# [Task item]
Keep the pictures out of your copy. Transcribe the records below exactly.

# [Stored data]
---------------
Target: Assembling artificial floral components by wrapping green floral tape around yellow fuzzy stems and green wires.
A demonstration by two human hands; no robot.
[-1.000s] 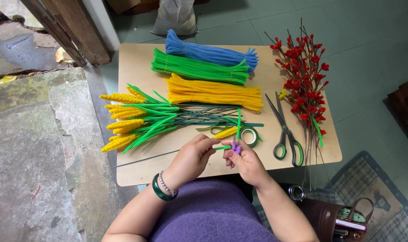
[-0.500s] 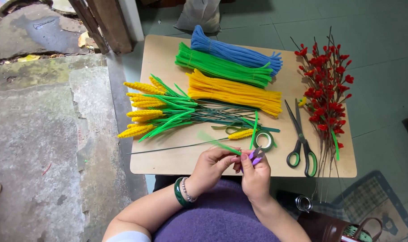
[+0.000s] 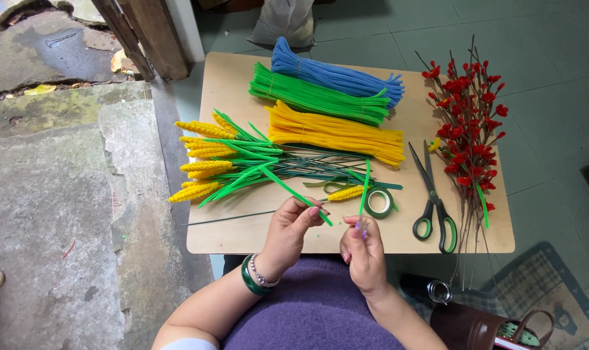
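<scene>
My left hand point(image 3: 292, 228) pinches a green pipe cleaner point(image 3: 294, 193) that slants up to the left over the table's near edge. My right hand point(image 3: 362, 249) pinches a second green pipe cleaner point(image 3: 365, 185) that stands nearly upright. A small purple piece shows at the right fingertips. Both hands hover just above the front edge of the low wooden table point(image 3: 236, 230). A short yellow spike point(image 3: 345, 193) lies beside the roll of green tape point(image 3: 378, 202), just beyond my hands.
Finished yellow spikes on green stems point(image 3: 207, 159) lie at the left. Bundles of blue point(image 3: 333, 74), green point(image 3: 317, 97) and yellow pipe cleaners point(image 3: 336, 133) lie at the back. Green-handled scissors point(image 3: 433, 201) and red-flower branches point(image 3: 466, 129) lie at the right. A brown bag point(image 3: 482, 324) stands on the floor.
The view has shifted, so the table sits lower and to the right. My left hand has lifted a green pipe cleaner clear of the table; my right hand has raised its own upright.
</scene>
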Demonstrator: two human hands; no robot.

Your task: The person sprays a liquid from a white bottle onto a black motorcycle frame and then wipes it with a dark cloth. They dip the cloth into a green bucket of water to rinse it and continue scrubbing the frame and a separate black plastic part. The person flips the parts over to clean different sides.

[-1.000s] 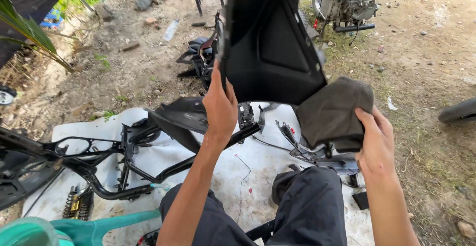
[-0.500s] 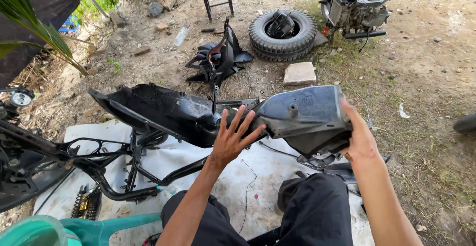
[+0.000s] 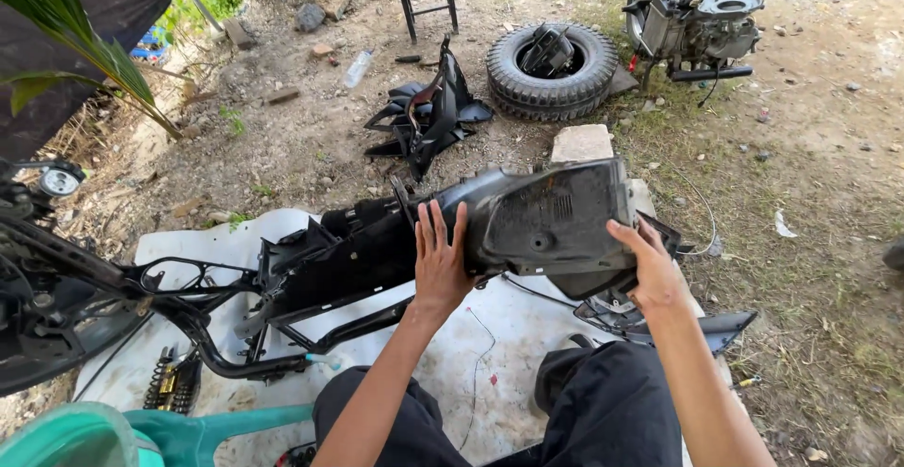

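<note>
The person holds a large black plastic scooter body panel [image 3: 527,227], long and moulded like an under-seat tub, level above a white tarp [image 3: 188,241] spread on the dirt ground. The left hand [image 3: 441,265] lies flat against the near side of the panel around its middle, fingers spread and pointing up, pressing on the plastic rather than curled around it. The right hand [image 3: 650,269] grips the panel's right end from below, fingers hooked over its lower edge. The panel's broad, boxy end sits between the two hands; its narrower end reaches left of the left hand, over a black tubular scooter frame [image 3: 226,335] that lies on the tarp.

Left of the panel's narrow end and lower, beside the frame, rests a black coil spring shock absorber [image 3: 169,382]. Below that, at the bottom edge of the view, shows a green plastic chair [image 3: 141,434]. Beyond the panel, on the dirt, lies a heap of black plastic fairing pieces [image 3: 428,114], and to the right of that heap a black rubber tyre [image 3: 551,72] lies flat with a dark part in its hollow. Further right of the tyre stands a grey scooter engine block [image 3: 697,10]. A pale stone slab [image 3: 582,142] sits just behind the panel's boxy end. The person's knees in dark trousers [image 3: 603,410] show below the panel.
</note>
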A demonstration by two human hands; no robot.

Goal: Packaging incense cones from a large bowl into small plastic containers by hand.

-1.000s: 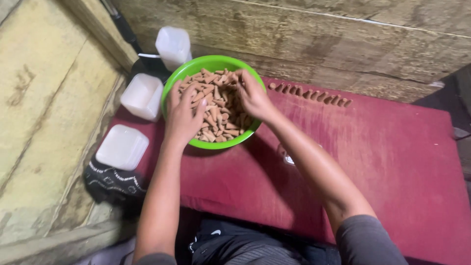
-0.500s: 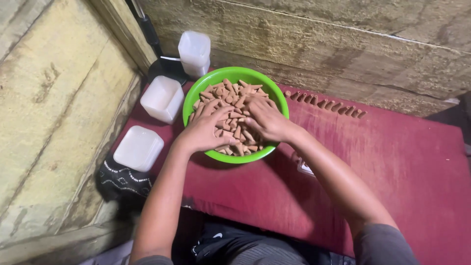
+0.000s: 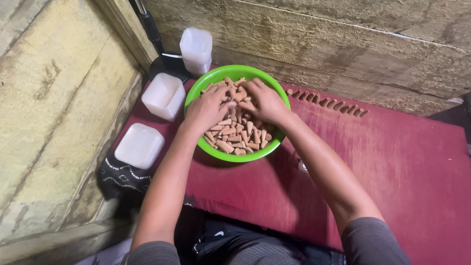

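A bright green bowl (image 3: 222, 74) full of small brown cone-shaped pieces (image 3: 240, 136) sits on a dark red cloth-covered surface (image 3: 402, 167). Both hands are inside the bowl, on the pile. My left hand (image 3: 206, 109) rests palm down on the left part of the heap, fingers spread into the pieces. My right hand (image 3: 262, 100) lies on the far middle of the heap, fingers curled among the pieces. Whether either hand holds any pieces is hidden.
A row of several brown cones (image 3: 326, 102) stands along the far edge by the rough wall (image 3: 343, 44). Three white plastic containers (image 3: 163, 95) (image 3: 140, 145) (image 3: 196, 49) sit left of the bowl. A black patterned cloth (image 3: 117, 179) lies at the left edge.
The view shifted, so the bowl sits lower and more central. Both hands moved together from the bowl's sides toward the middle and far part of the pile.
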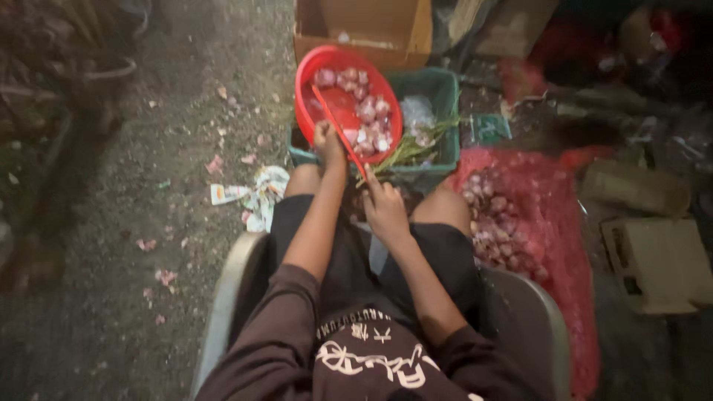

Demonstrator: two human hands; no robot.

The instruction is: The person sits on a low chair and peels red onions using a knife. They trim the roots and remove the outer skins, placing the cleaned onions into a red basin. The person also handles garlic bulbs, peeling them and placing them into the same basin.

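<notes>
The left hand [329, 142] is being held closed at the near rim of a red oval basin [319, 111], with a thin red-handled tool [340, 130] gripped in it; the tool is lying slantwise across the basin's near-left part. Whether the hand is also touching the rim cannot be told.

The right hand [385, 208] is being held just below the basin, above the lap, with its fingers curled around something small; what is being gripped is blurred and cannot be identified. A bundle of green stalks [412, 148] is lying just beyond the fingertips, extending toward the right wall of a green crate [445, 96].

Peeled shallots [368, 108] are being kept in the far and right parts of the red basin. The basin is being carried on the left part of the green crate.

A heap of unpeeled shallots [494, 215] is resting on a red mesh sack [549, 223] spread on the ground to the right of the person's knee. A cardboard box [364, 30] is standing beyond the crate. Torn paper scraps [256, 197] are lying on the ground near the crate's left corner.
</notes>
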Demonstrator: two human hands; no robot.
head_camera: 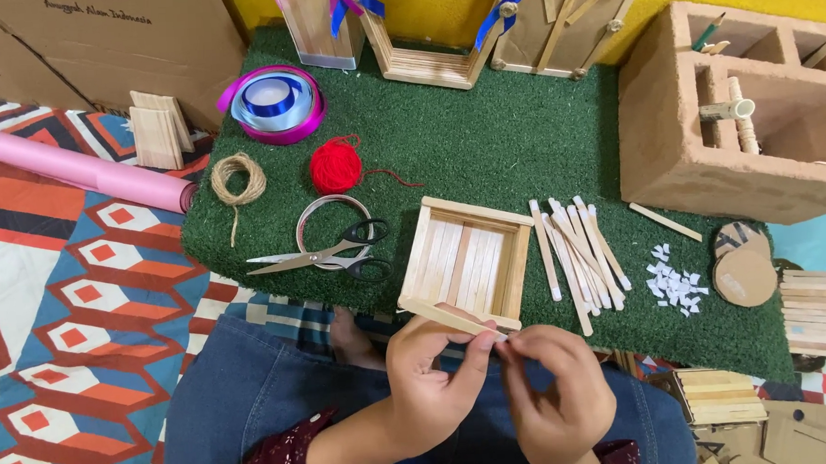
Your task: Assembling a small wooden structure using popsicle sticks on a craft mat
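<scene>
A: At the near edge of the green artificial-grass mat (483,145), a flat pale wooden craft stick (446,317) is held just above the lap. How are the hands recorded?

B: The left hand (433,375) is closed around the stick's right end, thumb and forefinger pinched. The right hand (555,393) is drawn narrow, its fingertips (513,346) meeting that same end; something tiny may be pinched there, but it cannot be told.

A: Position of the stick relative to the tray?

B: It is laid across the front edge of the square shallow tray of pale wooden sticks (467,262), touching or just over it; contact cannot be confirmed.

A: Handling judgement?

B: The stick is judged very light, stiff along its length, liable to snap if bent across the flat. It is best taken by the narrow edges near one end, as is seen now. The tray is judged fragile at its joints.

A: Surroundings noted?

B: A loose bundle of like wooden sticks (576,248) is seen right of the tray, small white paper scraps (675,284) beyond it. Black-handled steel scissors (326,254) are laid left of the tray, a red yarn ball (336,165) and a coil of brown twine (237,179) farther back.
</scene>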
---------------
# [Your solution]
Target: Assembling artificial floral components by wrapping green floral tape around yellow fuzzy stems and green wires.
A demonstration by two human hands; no robot.
[-1.000s] 
[-0.500s] 
[+0.000s] 
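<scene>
My left hand point(image 3: 292, 228) pinches a green pipe cleaner point(image 3: 294, 193) that slants up to the left over the table's near edge. My right hand point(image 3: 362, 249) pinches a second green pipe cleaner point(image 3: 365, 185) that stands nearly upright. A small purple piece shows at the right fingertips. Both hands hover just above the front edge of the low wooden table point(image 3: 236, 230). A short yellow spike point(image 3: 345, 193) lies beside the roll of green tape point(image 3: 378, 202), just beyond my hands.
Finished yellow spikes on green stems point(image 3: 207, 159) lie at the left. Bundles of blue point(image 3: 333, 74), green point(image 3: 317, 97) and yellow pipe cleaners point(image 3: 336, 133) lie at the back. Green-handled scissors point(image 3: 433, 201) and red-flower branches point(image 3: 466, 129) lie at the right. A brown bag point(image 3: 482, 324) stands on the floor.
The view has shifted, so the table sits lower and to the right. My left hand has lifted a green pipe cleaner clear of the table; my right hand has raised its own upright.
</scene>
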Demonstrator: two human hands; no robot.

Your task: The person sprays a liquid from a white bottle onto a black motorcycle frame and then wipes it with a dark cloth. They dip the cloth into a green bucket of water to rinse it and continue scrubbing the frame and a separate black plastic part. The person flips the parts over to clean different sides.

[-1.000s] 
[-0.500s] 
[+0.000s] 

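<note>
The person holds a large black plastic scooter body panel [image 3: 527,227], long and moulded like an under-seat tub, level above a white tarp [image 3: 188,241] spread on the dirt ground. The left hand [image 3: 441,265] lies flat against the near side of the panel around its middle, fingers spread and pointing up, pressing on the plastic rather than curled around it. The right hand [image 3: 650,269] grips the panel's right end from below, fingers hooked over its lower edge. The panel's broad, boxy end sits between the two hands; its narrower end reaches left of the left hand, over a black tubular scooter frame [image 3: 226,335] that lies on the tarp.

Left of the panel's narrow end and lower, beside the frame, rests a black coil spring shock absorber [image 3: 169,382]. Below that, at the bottom edge of the view, shows a green plastic chair [image 3: 141,434]. Beyond the panel, on the dirt, lies a heap of black plastic fairing pieces [image 3: 428,114], and to the right of that heap a black rubber tyre [image 3: 551,72] lies flat with a dark part in its hollow. Further right of the tyre stands a grey scooter engine block [image 3: 697,10]. A pale stone slab [image 3: 582,142] sits just behind the panel's boxy end. The person's knees in dark trousers [image 3: 603,410] show below the panel.
</note>
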A demonstration by two human hands; no robot.

Goal: Packaging incense cones from a large bowl into small plastic containers by hand.

-1.000s: 
-0.500s: 
+0.000s: 

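A bright green bowl (image 3: 222, 74) full of small brown cone-shaped pieces (image 3: 240, 136) sits on a dark red cloth-covered surface (image 3: 402, 167). Both hands are inside the bowl, on the pile. My left hand (image 3: 206, 109) rests palm down on the left part of the heap, fingers spread into the pieces. My right hand (image 3: 262, 100) lies on the far middle of the heap, fingers curled among the pieces. Whether either hand holds any pieces is hidden.
A row of several brown cones (image 3: 326, 102) stands along the far edge by the rough wall (image 3: 343, 44). Three white plastic containers (image 3: 163, 95) (image 3: 140, 145) (image 3: 196, 49) sit left of the bowl. A black patterned cloth (image 3: 117, 179) lies at the left edge.
The view shifted, so the bowl sits lower and more central. Both hands moved together from the bowl's sides toward the middle and far part of the pile.
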
Demonstrator: two human hands; no robot.

The instruction is: The person sits on a low chair and peels red onions using a knife. They trim the roots and remove the outer skins, placing the cleaned onions into a red basin. The person also handles garlic bulbs, peeling them and placing them into the same basin.

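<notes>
The left hand [329, 142] is being held closed at the near rim of a red oval basin [319, 111], with a thin red-handled tool [340, 130] gripped in it; the tool is lying slantwise across the basin's near-left part. Whether the hand is also touching the rim cannot be told.

The right hand [385, 208] is being held just below the basin, above the lap, with its fingers curled around something small; what is being gripped is blurred and cannot be identified. A bundle of green stalks [412, 148] is lying just beyond the fingertips, extending toward the right wall of a green crate [445, 96].

Peeled shallots [368, 108] are being kept in the far and right parts of the red basin. The basin is being carried on the left part of the green crate.

A heap of unpeeled shallots [494, 215] is resting on a red mesh sack [549, 223] spread on the ground to the right of the person's knee. A cardboard box [364, 30] is standing beyond the crate. Torn paper scraps [256, 197] are lying on the ground near the crate's left corner.
</notes>
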Demonstrator: two human hands; no robot.
head_camera: 
Your task: Assembling a small wooden structure using popsicle sticks on a craft mat
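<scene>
A: At the near edge of the green artificial-grass mat (483,145), a flat pale wooden craft stick (446,317) is held just above the lap. How are the hands recorded?

B: The left hand (433,375) is closed around the stick's right end, thumb and forefinger pinched. The right hand (555,393) is drawn narrow, its fingertips (513,346) meeting that same end; something tiny may be pinched there, but it cannot be told.

A: Position of the stick relative to the tray?

B: It is laid across the front edge of the square shallow tray of pale wooden sticks (467,262), touching or just over it; contact cannot be confirmed.

A: Handling judgement?

B: The stick is judged very light, stiff along its length, liable to snap if bent across the flat. It is best taken by the narrow edges near one end, as is seen now. The tray is judged fragile at its joints.

A: Surroundings noted?

B: A loose bundle of like wooden sticks (576,248) is seen right of the tray, small white paper scraps (675,284) beyond it. Black-handled steel scissors (326,254) are laid left of the tray, a red yarn ball (336,165) and a coil of brown twine (237,179) farther back.
</scene>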

The response to this exercise is done.